VANCOUVER, Nov. 20, 2018 /CNW/ – CANNAMERICA BRANDS CORP. (“CannAmerica” or the “Company”) (CSE: CANA) is pleased to announce that it has entered into an agreement with Canaccord Genuity Corp. and Gravitas Securities Inc. as co-lead agents (the “Agents”), to sell, by way of a private placement on a commercially reasonable best efforts basis, up to 13,333,333 units of the Company (the “Units”) at a price of C$0.75 per Unit (the “Offering Price”) for gross proceeds of up to C$10,000,000. In addition, the Company has granted the Agents an option to sell up to an additional 13,333,333 Units at the Offering Price (collectively, the “Offering”), exercisable in whole or in part at any time prior to the closing of the Offering.

Each Unit will consist of one common share of the Company and one common share purchase warrant (a “Warrant”).  Each Warrant will be exercisable to acquire one common share of the Company (a “Common Share”) for a period of 24 months from the closing date of the Offering (“Closing Date”) at an exercise price of C$1.00, subject to subject to the ability of the Company to accelerate the expiry date at any time after a period of four months, if, during the term of the Warrants, the volume weighted average trading price of the Common Shares on the Canadian Securities Exchange is greater than $1.75per share for ten (10) consecutive trading days.

The Agents will be paid a cash commission equal to 8% of the gross proceeds of the Offering and will also receive warrants to purchase such number of Units as is equal to 8% of the Units sold under the Offering (the “Compensation Options”). The Compensation Options will be exercisable for a period of 24 months following closing of the Offering at an exercise price equal to the Offering Price.

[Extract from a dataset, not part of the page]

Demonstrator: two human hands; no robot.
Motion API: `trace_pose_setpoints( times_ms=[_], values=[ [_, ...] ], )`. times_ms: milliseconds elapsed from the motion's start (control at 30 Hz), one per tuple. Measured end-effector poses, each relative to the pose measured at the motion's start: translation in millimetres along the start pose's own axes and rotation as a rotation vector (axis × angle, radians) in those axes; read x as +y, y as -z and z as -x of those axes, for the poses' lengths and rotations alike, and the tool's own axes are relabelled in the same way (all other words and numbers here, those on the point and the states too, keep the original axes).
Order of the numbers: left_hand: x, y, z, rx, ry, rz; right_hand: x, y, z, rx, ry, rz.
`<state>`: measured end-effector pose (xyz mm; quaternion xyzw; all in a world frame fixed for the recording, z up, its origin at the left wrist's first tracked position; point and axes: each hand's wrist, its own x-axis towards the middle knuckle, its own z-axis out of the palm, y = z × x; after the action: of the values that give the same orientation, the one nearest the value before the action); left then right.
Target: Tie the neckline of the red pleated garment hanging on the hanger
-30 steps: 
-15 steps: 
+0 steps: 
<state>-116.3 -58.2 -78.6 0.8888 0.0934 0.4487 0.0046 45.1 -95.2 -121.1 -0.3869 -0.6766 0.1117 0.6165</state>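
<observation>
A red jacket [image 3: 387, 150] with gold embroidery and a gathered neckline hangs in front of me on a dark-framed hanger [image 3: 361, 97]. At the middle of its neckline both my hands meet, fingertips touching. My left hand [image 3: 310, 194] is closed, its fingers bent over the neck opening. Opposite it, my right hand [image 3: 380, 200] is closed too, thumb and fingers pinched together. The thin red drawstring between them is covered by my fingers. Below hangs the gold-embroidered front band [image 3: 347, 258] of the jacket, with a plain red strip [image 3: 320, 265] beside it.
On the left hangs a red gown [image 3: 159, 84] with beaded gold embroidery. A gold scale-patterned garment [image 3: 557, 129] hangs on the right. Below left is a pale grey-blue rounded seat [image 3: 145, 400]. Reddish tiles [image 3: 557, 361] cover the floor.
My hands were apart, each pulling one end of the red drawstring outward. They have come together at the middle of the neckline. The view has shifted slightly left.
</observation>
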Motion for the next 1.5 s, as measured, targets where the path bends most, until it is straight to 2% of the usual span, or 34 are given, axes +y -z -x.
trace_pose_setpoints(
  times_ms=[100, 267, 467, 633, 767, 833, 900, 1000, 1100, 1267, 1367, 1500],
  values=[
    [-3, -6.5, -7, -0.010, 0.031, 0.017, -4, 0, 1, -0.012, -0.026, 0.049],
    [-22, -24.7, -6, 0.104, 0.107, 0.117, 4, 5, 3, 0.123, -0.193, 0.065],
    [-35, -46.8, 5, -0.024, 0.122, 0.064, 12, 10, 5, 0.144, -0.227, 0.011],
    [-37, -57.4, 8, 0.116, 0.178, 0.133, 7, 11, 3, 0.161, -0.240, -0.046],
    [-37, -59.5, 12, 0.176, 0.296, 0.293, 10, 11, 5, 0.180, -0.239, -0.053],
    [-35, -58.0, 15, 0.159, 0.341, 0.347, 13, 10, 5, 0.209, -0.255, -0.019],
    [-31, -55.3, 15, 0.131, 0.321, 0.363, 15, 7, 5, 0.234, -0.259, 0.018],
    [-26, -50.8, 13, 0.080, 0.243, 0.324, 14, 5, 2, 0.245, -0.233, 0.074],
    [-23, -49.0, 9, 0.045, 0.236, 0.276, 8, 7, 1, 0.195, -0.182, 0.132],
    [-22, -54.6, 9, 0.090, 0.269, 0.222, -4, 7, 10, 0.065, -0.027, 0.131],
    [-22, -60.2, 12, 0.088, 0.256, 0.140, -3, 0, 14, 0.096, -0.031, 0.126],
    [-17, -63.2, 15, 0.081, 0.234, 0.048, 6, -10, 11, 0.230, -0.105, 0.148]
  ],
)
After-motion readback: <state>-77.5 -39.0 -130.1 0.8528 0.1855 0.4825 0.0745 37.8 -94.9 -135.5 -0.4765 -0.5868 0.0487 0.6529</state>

The Company intends to use the net proceeds of the Offering for capital expenditures for the launch of a major brand acquisition strategy to expand the Company’s portfolio of brands as well as working capital and general corporate purposes.

The Offering may be completed in multiple closings, with the final closing expected to occur as mutually agreed upon by the Company and Agents, subject to the receipt of all necessary regulatory approvals, including the approval of the Canadian Securities Exchange. All securities issued pursuant to the Offering will be subject to a four-month hold period in accordance with applicable Canadian securities laws.

This news release does not constitute an offer to sell or a solicitation of an offer to sell any of securities in the United States. The securities have not been and will not be registered under the United States Securities Act of 1933, as amended (the “U.S. Securities Act”) or any state securities laws and may not be offered or sold within the United States or to or for the account or benefit of U.S. Persons unless registered under the U.S. Securities Act and applicable state securities laws or an exemption from such registration is available.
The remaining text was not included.